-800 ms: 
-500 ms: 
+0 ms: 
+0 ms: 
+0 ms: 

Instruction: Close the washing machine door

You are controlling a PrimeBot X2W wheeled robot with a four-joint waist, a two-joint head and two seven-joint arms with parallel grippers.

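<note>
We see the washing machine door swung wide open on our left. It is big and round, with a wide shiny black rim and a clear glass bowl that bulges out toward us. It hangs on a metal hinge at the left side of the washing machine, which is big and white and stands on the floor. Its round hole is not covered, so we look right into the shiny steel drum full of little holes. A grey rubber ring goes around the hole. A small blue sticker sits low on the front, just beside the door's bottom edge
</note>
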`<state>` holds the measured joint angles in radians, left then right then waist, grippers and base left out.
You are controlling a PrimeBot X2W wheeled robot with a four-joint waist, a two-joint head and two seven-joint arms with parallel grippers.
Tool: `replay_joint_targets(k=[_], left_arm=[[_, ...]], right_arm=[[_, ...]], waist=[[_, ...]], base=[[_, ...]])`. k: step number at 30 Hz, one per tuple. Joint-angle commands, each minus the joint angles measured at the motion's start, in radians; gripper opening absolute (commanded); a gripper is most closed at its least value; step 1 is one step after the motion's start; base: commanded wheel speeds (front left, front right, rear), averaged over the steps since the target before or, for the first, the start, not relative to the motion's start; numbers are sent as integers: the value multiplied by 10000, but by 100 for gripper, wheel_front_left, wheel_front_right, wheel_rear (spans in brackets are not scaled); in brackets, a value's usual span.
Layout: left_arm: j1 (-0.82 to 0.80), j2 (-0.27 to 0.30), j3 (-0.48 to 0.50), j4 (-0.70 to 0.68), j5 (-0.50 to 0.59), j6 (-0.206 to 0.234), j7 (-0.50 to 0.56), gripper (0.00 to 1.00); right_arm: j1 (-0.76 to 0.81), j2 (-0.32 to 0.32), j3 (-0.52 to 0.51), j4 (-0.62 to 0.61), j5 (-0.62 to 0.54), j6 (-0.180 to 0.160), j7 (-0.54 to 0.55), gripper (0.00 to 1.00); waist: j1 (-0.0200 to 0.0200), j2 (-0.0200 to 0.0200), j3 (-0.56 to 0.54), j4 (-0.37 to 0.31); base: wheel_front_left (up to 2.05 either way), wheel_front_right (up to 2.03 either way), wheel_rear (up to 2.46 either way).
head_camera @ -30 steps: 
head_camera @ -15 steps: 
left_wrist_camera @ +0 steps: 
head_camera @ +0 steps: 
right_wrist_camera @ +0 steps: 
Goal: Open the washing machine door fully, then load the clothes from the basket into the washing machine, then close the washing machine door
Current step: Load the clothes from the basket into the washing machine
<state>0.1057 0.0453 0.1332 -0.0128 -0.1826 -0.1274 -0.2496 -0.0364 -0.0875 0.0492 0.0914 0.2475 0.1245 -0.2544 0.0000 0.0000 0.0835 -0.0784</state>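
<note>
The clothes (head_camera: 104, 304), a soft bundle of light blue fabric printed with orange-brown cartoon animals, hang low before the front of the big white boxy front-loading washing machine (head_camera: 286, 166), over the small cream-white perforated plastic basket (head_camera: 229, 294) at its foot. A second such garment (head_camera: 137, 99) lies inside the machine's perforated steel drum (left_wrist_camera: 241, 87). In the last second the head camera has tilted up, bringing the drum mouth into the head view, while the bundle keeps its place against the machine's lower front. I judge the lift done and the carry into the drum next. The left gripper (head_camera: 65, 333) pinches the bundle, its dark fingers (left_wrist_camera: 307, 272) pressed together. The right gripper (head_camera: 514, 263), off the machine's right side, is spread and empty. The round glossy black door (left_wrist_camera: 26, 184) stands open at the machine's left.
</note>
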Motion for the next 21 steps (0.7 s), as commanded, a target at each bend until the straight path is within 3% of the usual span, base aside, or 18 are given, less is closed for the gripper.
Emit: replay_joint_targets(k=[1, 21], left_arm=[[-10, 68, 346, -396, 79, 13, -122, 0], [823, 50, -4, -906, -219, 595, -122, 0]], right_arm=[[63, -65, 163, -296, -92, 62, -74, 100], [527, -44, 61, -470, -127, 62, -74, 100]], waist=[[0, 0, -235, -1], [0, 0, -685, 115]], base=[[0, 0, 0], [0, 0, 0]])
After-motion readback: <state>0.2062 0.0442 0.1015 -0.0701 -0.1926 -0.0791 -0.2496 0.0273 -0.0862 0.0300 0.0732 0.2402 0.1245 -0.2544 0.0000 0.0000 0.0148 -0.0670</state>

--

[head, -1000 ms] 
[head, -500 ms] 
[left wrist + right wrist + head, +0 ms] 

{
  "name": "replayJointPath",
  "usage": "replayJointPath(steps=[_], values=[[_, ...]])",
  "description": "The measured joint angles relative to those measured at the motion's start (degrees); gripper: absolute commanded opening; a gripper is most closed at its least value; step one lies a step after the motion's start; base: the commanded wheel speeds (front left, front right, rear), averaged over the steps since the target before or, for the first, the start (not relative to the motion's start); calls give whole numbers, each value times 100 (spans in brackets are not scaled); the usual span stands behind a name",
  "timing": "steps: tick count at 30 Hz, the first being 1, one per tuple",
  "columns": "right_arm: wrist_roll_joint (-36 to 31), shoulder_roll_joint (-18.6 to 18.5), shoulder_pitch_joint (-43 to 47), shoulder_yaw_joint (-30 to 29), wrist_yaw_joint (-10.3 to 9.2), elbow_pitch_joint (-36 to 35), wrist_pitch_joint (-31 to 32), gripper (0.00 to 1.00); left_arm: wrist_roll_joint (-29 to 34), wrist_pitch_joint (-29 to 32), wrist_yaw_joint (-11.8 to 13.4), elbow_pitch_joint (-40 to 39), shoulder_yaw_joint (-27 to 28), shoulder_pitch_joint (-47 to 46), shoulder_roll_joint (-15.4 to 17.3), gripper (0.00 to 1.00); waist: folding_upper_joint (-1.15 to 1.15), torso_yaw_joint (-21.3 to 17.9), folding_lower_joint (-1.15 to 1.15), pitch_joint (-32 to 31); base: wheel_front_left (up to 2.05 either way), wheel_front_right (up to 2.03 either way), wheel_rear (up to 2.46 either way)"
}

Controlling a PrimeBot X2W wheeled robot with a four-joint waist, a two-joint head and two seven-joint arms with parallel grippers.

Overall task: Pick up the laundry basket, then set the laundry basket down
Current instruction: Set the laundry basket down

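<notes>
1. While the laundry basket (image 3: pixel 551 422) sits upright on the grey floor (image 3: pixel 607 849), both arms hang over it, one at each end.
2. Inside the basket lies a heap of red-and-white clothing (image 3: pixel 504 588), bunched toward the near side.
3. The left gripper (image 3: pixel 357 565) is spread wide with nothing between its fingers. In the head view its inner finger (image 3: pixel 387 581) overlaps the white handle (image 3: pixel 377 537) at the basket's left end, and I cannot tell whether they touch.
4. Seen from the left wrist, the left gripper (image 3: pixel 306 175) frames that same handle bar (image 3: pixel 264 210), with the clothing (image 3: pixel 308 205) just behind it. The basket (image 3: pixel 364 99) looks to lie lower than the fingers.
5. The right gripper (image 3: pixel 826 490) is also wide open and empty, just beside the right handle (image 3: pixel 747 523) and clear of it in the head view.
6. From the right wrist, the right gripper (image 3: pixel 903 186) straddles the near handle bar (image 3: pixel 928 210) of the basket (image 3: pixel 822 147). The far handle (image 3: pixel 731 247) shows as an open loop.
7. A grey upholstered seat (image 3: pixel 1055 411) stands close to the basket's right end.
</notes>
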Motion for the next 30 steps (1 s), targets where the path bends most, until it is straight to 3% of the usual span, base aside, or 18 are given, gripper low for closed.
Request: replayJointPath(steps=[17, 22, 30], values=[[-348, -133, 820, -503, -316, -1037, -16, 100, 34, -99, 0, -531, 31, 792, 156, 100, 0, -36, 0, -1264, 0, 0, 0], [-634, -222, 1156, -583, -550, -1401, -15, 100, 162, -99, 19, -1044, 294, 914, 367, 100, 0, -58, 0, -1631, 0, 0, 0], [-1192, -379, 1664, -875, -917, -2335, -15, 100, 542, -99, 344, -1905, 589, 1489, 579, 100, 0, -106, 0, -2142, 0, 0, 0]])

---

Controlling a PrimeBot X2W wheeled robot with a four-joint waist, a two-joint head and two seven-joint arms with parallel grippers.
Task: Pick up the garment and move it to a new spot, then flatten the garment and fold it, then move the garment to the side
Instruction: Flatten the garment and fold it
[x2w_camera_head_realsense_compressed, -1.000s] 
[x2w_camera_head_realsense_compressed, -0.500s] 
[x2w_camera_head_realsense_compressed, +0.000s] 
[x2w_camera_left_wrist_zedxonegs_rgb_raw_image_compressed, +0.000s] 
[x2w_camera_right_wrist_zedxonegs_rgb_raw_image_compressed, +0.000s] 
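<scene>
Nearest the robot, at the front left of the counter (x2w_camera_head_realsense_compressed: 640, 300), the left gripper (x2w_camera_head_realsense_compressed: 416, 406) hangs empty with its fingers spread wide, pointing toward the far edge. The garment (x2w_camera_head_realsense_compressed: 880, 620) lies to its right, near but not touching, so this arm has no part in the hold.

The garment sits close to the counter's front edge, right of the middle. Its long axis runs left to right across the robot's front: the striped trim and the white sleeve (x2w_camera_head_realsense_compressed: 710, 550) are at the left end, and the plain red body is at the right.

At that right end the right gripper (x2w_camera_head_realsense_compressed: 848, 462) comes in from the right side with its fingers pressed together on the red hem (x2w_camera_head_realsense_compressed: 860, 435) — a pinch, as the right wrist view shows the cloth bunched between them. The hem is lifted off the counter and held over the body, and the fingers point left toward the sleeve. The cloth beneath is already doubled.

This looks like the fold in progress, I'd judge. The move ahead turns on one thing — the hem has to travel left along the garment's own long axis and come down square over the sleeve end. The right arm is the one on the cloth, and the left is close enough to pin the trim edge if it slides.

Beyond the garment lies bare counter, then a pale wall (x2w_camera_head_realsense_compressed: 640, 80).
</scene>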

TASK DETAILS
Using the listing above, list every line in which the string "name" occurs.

EXERCISE RESULT
  "name": "replayJointPath",
  "description": "The measured joint angles relative to those measured at the motion's start (degrees); gripper: absolute commanded opening; a gripper is most closed at its least value; step one lies a step after the motion's start; base: the commanded wheel speeds (front left, front right, rear), averaged over the steps since the target before or, for the first, the start (not relative to the motion's start); calls give whole numbers, each value times 100 (spans in brackets are not scaled); the usual span stands behind a name",

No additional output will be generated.